Task item.
Give back every line of the material exactly. Skip the pictures.
-------
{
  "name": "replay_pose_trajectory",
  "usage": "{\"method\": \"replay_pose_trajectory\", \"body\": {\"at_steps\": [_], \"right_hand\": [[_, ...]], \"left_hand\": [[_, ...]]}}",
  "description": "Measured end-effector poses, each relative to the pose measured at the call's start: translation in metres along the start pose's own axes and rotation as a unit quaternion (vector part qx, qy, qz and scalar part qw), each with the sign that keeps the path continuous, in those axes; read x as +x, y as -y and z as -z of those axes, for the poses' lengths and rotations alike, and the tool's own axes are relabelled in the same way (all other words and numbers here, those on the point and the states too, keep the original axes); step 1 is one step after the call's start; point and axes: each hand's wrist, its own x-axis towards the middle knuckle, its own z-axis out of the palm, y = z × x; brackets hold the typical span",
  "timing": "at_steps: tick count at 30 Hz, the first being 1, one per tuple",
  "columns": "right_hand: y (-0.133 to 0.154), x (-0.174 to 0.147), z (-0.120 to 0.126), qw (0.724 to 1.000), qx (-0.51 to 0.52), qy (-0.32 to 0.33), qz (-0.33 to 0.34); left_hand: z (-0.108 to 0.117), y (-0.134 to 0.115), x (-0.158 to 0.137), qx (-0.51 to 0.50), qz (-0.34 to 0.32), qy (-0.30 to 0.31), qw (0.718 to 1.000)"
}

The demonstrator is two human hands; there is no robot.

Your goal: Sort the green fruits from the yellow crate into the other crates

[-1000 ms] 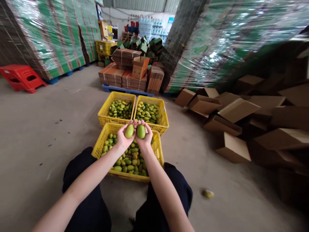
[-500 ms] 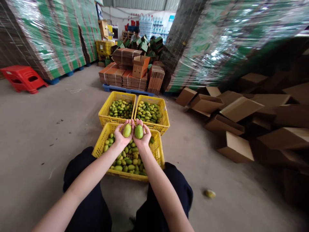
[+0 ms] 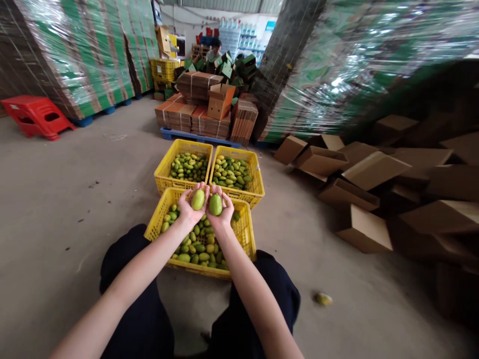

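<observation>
My left hand (image 3: 189, 213) is palm up with its fingers curled round a yellow-green mango (image 3: 197, 199). Beside it, almost touching, my right hand (image 3: 223, 218) cradles a darker green mango (image 3: 215, 205) in the same way. Both hands are above the near yellow crate (image 3: 245, 234), which stands between my knees. Many loose green and yellowish mangoes (image 3: 202, 257) lie in that crate, partly hidden by my hands and forearms.
Beyond stand two more yellow crates of mangoes, the left one (image 3: 160, 174) and the right one (image 3: 258, 185). Flattened cartons (image 3: 209, 124) sit on a blue pallet behind them. Open cardboard boxes (image 3: 364, 229) lie right; a red stool (image 3: 41, 114) stands left. One mango (image 3: 322, 298) lies on the floor.
Both hands stay over the near crate, each with its mango, almost unmoved. The view has shifted slightly, and a person's head at the back shows more clearly.
</observation>
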Motion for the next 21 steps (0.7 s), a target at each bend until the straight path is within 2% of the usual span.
{"method": "replay_pose_trajectory", "body": {"at_steps": [10,13,16,19,21], "right_hand": [[0.004,-0.003,-0.005,0.998,-0.036,0.034,0.028],[0.008,-0.001,0.002,0.997,-0.067,0.017,0.023],[0.016,0.005,0.019,0.991,-0.126,-0.047,0.0],[0.022,0.01,0.042,0.978,-0.192,-0.081,-0.03],[0.021,0.01,0.056,0.972,-0.221,-0.068,-0.039]], "left_hand": [[-0.003,0.0,-0.004,0.018,-0.003,0.04,0.999],[0.001,-0.005,-0.002,0.041,0.002,0.061,0.997],[0.018,-0.009,0.005,0.152,0.076,0.039,0.985],[0.049,-0.007,0.013,0.301,0.195,-0.027,0.933],[0.071,-0.002,0.015,0.344,0.237,-0.049,0.907]]}}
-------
Answer section.
{
  "name": "replay_pose_trajectory",
  "usage": "{\"method\": \"replay_pose_trajectory\", \"body\": {\"at_steps\": [_], \"right_hand\": [[_, ...]], \"left_hand\": [[_, ...]]}}",
  "description": "Measured end-effector poses, each relative to the pose measured at the call's start: translation in metres along the start pose's own axes and rotation as a unit quaternion (vector part qx, qy, qz and scalar part qw), each with the sign that keeps the path continuous, in those axes; read x as +x, y as -y and z as -z of those axes, for the poses' lengths and rotations alike, and the tool's own axes are relabelled in the same way (all other words and numbers here, those on the point and the states too, keep the original axes); step 1 is one step after the call's start; point and axes: each hand's wrist, its own x-axis towards the middle knuckle, its own z-axis out of the palm, y = z × x; brackets hold the typical span",
  "timing": "at_steps: tick count at 30 Hz, the first being 1, one per tuple",
  "columns": "right_hand: y (-0.133 to 0.154), x (-0.174 to 0.147), z (-0.120 to 0.126), qw (0.724 to 1.000), qx (-0.51 to 0.52), qy (-0.32 to 0.33), qz (-0.33 to 0.34); left_hand: z (-0.108 to 0.117), y (-0.134 to 0.115), x (-0.158 to 0.137), qx (-0.51 to 0.50), qz (-0.34 to 0.32), qy (-0.30 to 0.31), qw (0.718 to 1.000)"
}

The demonstrator is two human hands; there is no robot.

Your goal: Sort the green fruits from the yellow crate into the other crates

[-1000 ms] 
[-500 ms] 
[+0 ms] 

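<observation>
My left hand (image 3: 189, 213) is palm up with its fingers curled round a yellow-green mango (image 3: 197, 199). Beside it, almost touching, my right hand (image 3: 223, 218) cradles a darker green mango (image 3: 215, 205) in the same way. Both hands are above the near yellow crate (image 3: 245, 234), which stands between my knees. Many loose green and yellowish mangoes (image 3: 202, 257) lie in that crate, partly hidden by my hands and forearms.
Beyond stand two more yellow crates of mangoes, the left one (image 3: 160, 174) and the right one (image 3: 258, 185). Flattened cartons (image 3: 209, 124) sit on a blue pallet behind them. Open cardboard boxes (image 3: 364, 229) lie right; a red stool (image 3: 41, 114) stands left. One mango (image 3: 322, 298) lies on the floor.
Both hands stay over the near crate, each with its mango, almost unmoved. The view has shifted slightly, and a person's head at the back shows more clearly.
</observation>
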Motion for the next 21 steps (0.7 s), a target at each bend until the straight path is within 2% of the usual span.
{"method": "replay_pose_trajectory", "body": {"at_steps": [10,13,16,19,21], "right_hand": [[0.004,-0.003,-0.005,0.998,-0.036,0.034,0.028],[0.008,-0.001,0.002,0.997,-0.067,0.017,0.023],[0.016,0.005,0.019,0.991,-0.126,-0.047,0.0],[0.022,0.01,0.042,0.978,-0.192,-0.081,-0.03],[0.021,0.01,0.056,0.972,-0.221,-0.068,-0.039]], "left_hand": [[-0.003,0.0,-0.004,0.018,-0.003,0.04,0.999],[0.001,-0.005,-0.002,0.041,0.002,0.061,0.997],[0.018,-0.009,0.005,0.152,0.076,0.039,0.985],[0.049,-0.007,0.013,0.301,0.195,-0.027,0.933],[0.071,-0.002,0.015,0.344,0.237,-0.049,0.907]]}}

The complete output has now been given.